One of the 10 museums in Ironbridge Gorge, Enginuity is packed full of hands-on interactive science-and-technology-themed fun. Discover how a little creativity can help you pull a 10-ton locomotive by hand or generate electricity from flowing water. You can also test the speed of your reactions by challenging Enginuity's robotic arm, build an earthquake-proof tower and look at everyday objects in a new light with a giant X-ray machine.
When future historians look back on the digital age, they'll trace its origins to this modest estate in the home counties. Home to Britain's codebreakers during World War II, Bletchley Park was the birthplace of the modern computer, and its development can be traced in the permanent exhibition exploring the life and work of its inventor, Alan Turing.
For those who are curious about which scientific instruments were once used in the pioneering colleges of Cambridge University, the Whipple Museum provides intoxicating insight. Instruments date as far back as the medieval period, with a particular focus on those from the 17th to 19th centuries. A selection of navigation, surveying and mathematical tools, as well as early electrical apparatus and sundials, is on display.

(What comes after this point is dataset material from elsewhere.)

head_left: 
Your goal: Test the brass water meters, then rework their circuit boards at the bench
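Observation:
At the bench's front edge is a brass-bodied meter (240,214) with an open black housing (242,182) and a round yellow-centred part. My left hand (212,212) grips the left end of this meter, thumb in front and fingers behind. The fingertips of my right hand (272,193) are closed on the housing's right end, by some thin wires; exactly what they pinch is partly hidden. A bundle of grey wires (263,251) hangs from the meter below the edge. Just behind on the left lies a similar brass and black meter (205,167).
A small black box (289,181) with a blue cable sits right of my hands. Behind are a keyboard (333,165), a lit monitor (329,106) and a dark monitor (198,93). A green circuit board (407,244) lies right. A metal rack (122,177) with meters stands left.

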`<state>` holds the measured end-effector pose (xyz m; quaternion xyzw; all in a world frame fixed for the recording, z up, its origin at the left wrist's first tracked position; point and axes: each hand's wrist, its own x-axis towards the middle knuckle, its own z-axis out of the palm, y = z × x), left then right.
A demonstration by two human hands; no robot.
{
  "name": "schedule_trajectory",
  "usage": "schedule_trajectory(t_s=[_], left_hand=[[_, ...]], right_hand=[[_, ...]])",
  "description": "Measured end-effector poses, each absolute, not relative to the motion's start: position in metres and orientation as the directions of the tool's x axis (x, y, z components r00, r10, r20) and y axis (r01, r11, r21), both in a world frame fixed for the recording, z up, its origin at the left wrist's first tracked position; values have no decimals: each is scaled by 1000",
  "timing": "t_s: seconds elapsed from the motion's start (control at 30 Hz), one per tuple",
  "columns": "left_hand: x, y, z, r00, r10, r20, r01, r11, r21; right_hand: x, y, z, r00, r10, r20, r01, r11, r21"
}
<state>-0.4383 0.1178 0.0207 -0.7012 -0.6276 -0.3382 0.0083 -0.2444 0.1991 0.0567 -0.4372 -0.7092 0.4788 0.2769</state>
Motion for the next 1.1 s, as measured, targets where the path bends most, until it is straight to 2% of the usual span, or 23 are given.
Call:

Isaac Newton was born in the manor house in 1642. During the plague years, when Cambridge University was closed, he made some of his historic breakthroughs here. The manor is furnished as a typical 17th-century farmhouse, and you can still find the legendary apple tree that is said to have inspired Newton's theory of gravity. Make sure you visit the interactive Science Discovery Centre to reconstruct some of the physicist's celebrated experiments.